▸ What you need to do:
Reproduce the lines below verbatim. Pictures are to be omitted.

▸ Dataset content:
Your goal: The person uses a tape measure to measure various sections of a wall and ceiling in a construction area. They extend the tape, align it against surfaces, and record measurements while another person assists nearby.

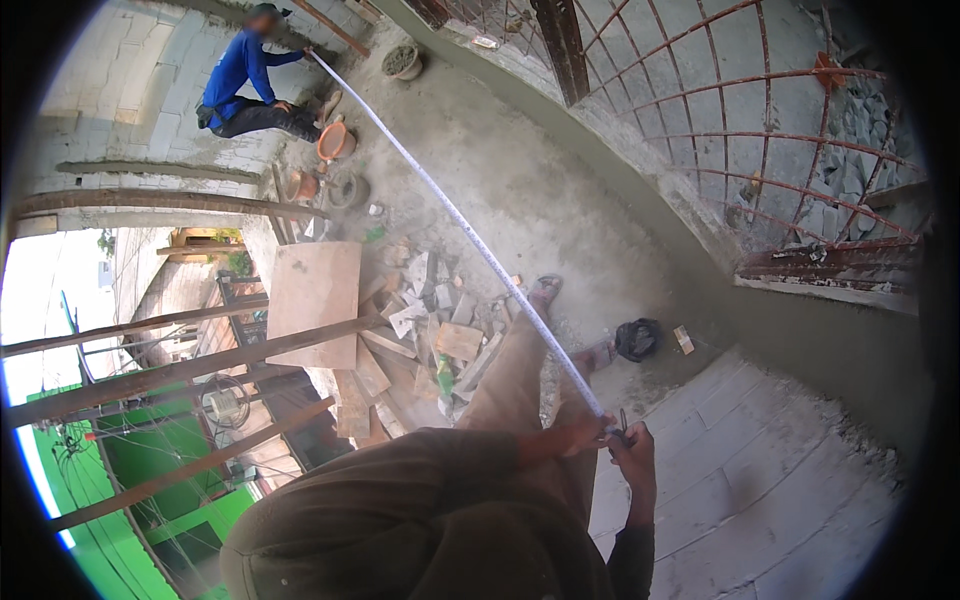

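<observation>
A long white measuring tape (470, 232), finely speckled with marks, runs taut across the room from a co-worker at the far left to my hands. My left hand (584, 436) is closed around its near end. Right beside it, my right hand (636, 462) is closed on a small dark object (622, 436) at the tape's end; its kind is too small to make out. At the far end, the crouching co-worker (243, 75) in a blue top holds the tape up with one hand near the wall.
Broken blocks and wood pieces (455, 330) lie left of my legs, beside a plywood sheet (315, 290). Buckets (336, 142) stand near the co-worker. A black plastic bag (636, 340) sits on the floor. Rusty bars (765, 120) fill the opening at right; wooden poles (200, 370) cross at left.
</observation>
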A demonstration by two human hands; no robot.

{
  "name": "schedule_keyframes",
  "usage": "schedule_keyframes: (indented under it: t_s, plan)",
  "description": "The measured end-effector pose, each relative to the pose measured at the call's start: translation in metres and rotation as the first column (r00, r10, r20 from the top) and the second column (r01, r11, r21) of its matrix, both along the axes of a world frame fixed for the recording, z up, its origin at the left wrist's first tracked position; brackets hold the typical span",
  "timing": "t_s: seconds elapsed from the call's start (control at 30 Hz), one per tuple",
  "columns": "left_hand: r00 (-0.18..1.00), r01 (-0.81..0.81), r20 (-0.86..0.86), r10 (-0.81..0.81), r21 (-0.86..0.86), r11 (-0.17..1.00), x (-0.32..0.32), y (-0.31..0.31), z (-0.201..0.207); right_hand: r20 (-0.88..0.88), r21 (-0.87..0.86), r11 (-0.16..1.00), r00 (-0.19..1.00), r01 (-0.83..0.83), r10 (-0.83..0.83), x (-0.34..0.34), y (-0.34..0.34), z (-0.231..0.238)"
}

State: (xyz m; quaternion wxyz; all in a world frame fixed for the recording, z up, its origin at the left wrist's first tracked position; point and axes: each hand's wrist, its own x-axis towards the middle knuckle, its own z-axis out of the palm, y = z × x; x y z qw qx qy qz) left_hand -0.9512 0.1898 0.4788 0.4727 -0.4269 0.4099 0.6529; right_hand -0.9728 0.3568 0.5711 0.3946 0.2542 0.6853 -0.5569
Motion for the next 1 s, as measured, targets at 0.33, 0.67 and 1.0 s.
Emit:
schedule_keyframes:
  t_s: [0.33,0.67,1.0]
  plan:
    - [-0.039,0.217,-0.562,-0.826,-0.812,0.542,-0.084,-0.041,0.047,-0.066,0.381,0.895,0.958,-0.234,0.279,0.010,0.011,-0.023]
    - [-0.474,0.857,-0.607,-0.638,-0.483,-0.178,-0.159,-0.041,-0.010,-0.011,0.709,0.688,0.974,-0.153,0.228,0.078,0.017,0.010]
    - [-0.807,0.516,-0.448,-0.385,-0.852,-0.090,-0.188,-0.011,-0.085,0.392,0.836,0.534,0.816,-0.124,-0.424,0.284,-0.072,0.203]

▸ Exercise answer:
Your goal: The person uses a tape measure to measure various sections of a wall and ceiling in a construction area. They extend the tape, align it against surfaces, and record measurements while another person assists nearby.


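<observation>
A long white measuring tape (470, 232), finely speckled with marks, runs taut across the room from a co-worker at the far left to my hands. My left hand (584, 436) is closed around its near end. Right beside it, my right hand (636, 462) is closed on a small dark object (622, 436) at the tape's end; its kind is too small to make out. At the far end, the crouching co-worker (243, 75) in a blue top holds the tape up with one hand near the wall.
Broken blocks and wood pieces (455, 330) lie left of my legs, beside a plywood sheet (315, 290). Buckets (336, 142) stand near the co-worker. A black plastic bag (636, 340) sits on the floor. Rusty bars (765, 120) fill the opening at right; wooden poles (200, 370) cross at left.
</observation>
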A demonstration by two human hands; no robot.

{
  "name": "schedule_keyframes",
  "usage": "schedule_keyframes: (indented under it: t_s, plan)",
  "description": "The measured end-effector pose, each relative to the pose measured at the call's start: translation in metres and rotation as the first column (r00, r10, r20 from the top) and the second column (r01, r11, r21) of its matrix, both along the axes of a world frame fixed for the recording, z up, its origin at the left wrist's first tracked position; brackets hold the typical span",
  "timing": "t_s: seconds elapsed from the call's start (control at 30 Hz), one per tuple",
  "columns": "left_hand: r00 (-0.18..1.00), r01 (-0.81..0.81), r20 (-0.86..0.86), r10 (-0.81..0.81), r21 (-0.86..0.86), r11 (-0.17..1.00), x (-0.32..0.32), y (-0.31..0.31), z (-0.201..0.207); right_hand: r20 (-0.88..0.88), r21 (-0.87..0.86), r11 (-0.16..1.00), r00 (-0.19..1.00), r01 (-0.83..0.83), r10 (-0.83..0.83), x (-0.34..0.34), y (-0.34..0.34), z (-0.231..0.238)"
}

State: (xyz m; quaternion wxyz; all in a world frame fixed for the recording, z up, its origin at the left wrist's first tracked position; point and axes: each hand's wrist, its own x-axis towards the middle knuckle, its own z-axis out of the palm, y = z × x; x y z qw qx qy qz) left_hand -0.9512 0.1898 0.4788 0.4727 -0.4269 0.4099 0.6529; right_hand -0.9728 0.3568 0.5711 0.3946 0.2542 0.6853 -0.5569
Motion for the next 1 s, as measured, targets at 0.33, 0.67 and 1.0 s.
Emit:
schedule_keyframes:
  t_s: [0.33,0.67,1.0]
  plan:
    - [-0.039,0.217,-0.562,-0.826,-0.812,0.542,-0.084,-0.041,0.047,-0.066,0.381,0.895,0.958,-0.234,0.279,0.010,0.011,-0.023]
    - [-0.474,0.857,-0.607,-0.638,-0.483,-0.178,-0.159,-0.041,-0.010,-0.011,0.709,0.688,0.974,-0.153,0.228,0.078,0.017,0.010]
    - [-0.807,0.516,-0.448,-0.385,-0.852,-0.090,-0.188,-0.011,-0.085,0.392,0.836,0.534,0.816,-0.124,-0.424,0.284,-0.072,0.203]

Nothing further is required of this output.